真っ黒マントのうさぎさん

石ノ森 槐

第3話

動けない私の前で、さっきまでウヨウヨしていた男たちの集団は小柄な男の子のごく自然に見える動きの周りでバッタバッタとすべて倒れていく……。

この男の子……一体……。

「……ふぅ、おっさん共弱すぎッククク。ウォーミングアップにもならないよ?。」
一人残らず地面に倒すと、男の子は『んん~』と声を上げながら背伸びをした。

「さてと。」
「ッ!?」
フードの男の子はくるりと身をかえした。
そして手を後ろに回すとトコトコと近づいてきた。

「あ、あの……」
ち、近ッ……!
「怪我はない?」
「……え?うん……平気……」

「」
「ッ!?」
男の子は私の返事に怪訝そうに首をかしげると、ふと私の手を取った。

「怪我……。」
私の手の平からは血が流れていた。

「ッこのくらい……平気「……じゃない。」……。」

その静かな口調は体が震える私にとってはすごく説得力があって、私は思わず口をつぐんだ。

私の反応に納得したのか、男の子は私のカバンから少しだけ頭をのぞかせていた水のペットボトルを抜き出すと、ジャバジャバと私の手の平にかけ始めた。

「それ……。」
「川の水かけるよりはましでしょ?」
「……そうだけど……。」
「なら黙って。」
「」
そうピシャリと言い放たれると……ムカつくというか……落ち込むというか……。

私のもやもやしている間に、男の子は水をすべてかけると、自分のポッケから黄色いチューブを取り出した。
「それ……何?」
「塗り薬。怪我に使うやつ。」

「ふ~ん……って何やってんの!?」
「ん?」
「”ん?”じゃなくて!!」
男の子はチューブから白い薬を押し出すと、指じゃなくて自分の舌に乗せた。

「なんで……舌になんか……「我慢ひてて。(我慢してて)」いや、意味わかんないからッ!!」
そして男の子は舌に乗った薬を……そのまま塗り始めた。

く……くすぐったい……、手か冷たッ。
私は抵抗のためにフードを思いっきりつかんだッ途端、つかんだ私の手はガシッとつかまれた。

「いった!!「ひうかにしておよ、終わんねぇかあ。(静かにしてろよ、終わんねぇから。)」ッ……。」

さっきまでの男の子とは思えない冷たい声とともに私の手はフードから少し乱雑に外された。
それからというもの、私は……くすぐったいだの……恥ずかしいだの……もやもやしながら治療(?)が終わるのを待つことにした。

え?もち、マジおこで睨みながら。

……って、あれ…? 舌に金属がついてる……?
それでさっきからずっと冷たかったのかな……。

にしても……さっきからずっと睨んでるのに、目が合うどころか顔全体もよく見えない……。

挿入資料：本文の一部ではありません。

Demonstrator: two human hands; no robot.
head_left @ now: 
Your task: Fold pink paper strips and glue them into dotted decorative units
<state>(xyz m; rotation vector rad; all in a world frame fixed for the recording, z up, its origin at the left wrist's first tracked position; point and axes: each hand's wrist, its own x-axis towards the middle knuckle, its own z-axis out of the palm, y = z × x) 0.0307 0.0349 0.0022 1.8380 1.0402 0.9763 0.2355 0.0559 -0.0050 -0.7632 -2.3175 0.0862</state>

隠れてると……な~んか気になってくるんだけど…。

でも、銀髪が少しだけフードからはみ出て、少し沈み始めた日に照らされて光って見えた。

私はもう一度恐る恐るフードに手を伸ばそうと使える方の手を持ち上げたその時。
「終わり。」
「ッ!!」
び……ビックリした……。

「おえ……、まっじぃ。」
「……ありがと……。」
……不味いんだったら手ぇ使えば良かったじゃん…。
私はそう思いながら男の子の手に目を落とした。

「」
きったな!!
……これで塗られた方が……悪化しそう……。

「い~え。じゃ。」
フードの男の子はすっくと立ち上がって土手をあがり始めた。
「は……? ちょっ。」
って私、何引き留めてんの!?
私がうっかりズボンの裾を抑えたせいで、男の子はずりずりと滑り落ちてしまった。

「痛い。」
「ご、ごめん。」
「いいけど。なに?」

「え……と。」
やばい…引き留めたはいいけど、何もいう事考えてなかった。
「あぁ、名前でも聞きたかった?」
「……え゛?」
何言ってんの、このガキ。
ってそんなこと言ってる場合じゃないじゃん、私。

一応聞いとかないと、いざあったとき気まずすぎっしょ!!
「う、うん!助けてもらったからお礼もあるし……。」

いや、お礼はしないけどね。
「しなそう。」
「」
私の顔ってわかりやすいのかな。

「まぁ、知っといてもらってもいっか。俺は、『うさぎ』。」
「は?」
「動物の。ぴょんぴょん跳ねるあれ。」
「」
「じゃ。」

その、自称『うさぎ』さんはひらひらと手のひらを振りながら去った。